- _Instructions for the task_: Scan the records and identify every line in which the string "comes" occurs, then return those lines.

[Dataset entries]
=== Section Start ===

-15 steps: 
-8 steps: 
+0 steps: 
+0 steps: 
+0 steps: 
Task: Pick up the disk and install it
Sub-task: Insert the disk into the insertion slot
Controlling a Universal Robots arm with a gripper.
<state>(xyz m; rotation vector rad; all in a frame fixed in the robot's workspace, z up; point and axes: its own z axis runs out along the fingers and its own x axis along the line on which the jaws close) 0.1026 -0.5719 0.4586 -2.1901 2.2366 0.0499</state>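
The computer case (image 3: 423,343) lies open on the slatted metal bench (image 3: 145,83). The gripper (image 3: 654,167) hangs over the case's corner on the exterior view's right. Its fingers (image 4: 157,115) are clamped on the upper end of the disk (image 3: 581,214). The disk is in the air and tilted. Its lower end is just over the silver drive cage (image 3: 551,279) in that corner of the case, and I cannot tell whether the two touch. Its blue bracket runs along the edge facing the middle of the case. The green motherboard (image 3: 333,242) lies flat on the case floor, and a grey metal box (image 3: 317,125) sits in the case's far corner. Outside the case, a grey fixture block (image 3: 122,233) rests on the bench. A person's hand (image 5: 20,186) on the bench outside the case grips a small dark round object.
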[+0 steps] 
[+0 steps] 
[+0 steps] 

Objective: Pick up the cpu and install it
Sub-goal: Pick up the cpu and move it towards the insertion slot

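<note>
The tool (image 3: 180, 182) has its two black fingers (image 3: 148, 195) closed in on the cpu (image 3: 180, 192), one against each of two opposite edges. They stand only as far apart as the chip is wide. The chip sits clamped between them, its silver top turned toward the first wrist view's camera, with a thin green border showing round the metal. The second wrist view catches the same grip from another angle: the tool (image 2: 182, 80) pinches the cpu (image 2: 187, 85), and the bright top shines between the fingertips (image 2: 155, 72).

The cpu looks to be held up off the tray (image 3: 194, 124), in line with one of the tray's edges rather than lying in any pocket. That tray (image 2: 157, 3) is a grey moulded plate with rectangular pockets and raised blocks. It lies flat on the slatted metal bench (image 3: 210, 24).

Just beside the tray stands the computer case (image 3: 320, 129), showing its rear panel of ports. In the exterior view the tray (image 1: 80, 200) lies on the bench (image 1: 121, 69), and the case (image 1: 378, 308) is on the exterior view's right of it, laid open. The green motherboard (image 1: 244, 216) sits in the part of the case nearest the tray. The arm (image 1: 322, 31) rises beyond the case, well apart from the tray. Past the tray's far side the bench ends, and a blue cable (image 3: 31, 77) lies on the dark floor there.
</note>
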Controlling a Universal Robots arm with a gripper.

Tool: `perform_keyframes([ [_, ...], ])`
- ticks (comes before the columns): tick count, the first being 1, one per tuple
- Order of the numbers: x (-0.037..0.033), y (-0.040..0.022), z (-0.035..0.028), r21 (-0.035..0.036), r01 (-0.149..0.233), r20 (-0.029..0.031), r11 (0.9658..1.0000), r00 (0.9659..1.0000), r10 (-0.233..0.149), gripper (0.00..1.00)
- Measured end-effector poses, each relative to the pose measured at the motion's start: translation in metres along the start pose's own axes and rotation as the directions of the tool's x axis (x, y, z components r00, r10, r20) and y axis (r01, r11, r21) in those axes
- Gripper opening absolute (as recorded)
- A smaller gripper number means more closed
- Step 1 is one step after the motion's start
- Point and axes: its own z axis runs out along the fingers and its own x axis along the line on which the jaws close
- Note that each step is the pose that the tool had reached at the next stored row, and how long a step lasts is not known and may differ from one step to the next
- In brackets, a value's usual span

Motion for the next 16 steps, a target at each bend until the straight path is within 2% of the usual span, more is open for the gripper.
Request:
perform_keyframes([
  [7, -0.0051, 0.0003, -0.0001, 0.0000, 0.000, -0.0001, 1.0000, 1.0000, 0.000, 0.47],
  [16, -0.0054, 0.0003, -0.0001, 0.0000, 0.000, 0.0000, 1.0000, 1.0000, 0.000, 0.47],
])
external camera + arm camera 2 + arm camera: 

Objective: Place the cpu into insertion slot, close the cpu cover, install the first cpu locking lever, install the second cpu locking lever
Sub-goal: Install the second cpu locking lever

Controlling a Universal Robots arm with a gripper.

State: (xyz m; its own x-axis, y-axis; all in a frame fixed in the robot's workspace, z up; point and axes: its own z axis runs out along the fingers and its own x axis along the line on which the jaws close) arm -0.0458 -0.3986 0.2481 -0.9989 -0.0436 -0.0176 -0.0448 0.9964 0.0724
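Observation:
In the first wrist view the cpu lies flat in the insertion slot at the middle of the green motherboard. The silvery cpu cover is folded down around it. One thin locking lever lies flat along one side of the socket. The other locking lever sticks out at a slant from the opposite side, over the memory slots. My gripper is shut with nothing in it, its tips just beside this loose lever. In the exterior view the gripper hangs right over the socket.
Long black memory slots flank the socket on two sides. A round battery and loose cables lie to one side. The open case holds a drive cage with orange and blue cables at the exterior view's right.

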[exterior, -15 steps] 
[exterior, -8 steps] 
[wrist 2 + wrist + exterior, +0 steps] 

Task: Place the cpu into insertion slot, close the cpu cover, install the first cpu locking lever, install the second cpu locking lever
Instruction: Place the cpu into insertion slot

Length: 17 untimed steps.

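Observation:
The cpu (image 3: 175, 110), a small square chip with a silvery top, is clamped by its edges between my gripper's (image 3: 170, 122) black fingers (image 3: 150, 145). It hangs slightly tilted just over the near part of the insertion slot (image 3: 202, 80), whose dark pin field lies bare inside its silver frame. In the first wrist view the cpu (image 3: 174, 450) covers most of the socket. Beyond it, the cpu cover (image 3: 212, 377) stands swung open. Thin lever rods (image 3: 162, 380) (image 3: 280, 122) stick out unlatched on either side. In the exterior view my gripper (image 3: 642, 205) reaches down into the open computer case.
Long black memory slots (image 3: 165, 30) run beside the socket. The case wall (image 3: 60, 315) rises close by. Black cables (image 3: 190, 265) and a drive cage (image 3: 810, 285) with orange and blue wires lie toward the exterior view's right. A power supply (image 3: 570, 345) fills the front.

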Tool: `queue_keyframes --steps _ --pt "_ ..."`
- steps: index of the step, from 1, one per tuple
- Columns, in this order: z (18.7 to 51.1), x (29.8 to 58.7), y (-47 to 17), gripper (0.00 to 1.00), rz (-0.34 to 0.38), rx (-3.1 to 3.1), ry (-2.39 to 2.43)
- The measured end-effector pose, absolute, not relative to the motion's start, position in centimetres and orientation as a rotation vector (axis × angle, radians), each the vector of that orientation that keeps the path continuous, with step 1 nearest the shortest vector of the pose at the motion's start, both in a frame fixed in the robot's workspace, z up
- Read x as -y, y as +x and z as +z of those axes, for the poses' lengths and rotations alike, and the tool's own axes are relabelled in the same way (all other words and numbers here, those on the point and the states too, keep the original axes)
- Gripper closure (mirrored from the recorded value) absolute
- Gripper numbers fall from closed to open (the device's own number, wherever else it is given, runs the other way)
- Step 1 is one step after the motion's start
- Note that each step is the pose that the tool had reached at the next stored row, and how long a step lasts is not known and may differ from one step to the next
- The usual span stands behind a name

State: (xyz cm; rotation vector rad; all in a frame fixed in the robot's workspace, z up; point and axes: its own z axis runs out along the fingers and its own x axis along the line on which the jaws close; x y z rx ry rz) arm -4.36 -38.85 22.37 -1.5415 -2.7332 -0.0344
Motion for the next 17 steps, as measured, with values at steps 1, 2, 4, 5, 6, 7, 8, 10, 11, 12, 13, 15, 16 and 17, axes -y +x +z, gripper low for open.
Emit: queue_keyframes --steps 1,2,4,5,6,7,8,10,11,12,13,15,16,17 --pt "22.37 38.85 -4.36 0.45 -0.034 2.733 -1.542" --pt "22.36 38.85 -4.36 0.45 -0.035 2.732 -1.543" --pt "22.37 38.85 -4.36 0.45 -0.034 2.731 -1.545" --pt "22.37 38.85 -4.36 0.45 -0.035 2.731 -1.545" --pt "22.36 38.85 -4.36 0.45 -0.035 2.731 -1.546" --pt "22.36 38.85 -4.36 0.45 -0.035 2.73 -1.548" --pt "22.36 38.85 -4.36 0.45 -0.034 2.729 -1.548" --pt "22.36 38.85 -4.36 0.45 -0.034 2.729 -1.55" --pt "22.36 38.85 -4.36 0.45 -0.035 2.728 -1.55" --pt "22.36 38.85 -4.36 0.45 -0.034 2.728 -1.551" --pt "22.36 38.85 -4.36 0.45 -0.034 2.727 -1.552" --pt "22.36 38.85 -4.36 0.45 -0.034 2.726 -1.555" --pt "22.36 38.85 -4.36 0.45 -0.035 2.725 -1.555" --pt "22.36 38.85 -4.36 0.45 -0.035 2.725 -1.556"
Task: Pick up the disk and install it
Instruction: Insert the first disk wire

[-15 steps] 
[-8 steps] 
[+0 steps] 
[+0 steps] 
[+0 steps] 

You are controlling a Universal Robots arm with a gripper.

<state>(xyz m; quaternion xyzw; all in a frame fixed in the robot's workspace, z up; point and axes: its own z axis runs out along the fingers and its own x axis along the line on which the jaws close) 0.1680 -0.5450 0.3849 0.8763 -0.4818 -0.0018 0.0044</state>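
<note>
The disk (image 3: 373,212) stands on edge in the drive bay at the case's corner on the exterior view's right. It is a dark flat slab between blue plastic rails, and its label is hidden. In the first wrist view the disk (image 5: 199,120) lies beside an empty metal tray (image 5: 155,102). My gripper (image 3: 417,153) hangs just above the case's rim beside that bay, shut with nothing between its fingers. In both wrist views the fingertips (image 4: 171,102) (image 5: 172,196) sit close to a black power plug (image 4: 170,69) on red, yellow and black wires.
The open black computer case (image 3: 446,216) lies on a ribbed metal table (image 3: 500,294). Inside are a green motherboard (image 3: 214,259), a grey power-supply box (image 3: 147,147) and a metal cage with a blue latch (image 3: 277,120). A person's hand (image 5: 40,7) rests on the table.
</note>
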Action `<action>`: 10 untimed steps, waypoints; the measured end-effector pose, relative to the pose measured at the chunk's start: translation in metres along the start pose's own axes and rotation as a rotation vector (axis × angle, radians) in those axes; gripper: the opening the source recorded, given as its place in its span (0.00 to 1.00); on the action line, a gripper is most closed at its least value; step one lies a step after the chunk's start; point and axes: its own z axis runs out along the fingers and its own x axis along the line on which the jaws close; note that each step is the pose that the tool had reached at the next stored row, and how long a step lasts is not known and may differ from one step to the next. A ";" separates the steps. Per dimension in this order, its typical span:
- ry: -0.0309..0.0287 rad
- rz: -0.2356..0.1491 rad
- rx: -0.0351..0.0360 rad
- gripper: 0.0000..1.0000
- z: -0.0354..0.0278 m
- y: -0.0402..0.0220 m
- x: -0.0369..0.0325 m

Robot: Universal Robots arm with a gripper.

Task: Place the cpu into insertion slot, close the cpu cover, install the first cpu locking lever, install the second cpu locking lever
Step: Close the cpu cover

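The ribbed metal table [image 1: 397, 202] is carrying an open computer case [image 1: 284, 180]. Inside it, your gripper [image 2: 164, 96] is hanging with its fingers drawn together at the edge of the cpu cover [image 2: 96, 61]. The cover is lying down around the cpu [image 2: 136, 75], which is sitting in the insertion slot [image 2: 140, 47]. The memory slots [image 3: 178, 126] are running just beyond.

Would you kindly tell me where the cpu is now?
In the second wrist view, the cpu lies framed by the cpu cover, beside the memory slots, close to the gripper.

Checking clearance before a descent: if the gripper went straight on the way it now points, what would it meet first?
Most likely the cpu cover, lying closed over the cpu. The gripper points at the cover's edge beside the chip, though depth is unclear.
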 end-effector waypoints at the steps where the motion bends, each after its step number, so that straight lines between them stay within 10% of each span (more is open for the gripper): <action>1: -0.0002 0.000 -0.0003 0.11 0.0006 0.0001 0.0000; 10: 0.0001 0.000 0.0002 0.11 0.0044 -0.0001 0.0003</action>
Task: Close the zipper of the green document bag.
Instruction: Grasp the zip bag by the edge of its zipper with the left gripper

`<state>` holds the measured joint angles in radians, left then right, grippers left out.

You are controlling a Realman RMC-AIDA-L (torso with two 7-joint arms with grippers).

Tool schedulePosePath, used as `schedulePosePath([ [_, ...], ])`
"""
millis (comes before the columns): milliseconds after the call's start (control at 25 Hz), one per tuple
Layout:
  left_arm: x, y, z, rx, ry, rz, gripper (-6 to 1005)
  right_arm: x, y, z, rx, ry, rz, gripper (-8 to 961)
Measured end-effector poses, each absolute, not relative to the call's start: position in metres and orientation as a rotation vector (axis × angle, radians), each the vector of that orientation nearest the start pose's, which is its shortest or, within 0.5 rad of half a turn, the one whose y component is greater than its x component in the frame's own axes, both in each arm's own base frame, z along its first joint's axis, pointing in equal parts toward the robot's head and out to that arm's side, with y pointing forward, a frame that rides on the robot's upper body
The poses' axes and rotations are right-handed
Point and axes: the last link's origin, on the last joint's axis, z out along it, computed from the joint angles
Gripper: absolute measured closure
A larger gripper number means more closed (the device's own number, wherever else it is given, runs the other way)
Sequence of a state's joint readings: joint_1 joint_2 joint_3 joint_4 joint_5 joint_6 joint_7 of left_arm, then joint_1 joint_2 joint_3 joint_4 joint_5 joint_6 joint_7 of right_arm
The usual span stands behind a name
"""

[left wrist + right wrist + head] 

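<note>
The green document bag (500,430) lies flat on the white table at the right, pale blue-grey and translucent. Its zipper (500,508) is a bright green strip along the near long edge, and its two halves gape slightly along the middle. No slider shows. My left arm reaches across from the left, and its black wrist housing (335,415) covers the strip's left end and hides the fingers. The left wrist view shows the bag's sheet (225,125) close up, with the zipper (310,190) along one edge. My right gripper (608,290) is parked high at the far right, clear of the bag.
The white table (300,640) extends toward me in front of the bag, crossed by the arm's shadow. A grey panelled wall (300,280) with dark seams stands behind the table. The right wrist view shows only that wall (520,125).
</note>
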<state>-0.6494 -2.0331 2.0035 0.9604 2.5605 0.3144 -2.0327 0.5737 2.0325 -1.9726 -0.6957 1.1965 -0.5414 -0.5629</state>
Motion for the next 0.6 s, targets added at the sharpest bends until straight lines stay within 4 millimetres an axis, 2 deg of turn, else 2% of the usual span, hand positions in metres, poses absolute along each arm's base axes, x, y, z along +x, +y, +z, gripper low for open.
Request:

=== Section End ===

- _Written response_:
- ticks (comes before the columns): tick count, the first being 1, one per tuple
millis (comes before the columns): milliseconds after the call's start (control at 25 Hz), one per tuple

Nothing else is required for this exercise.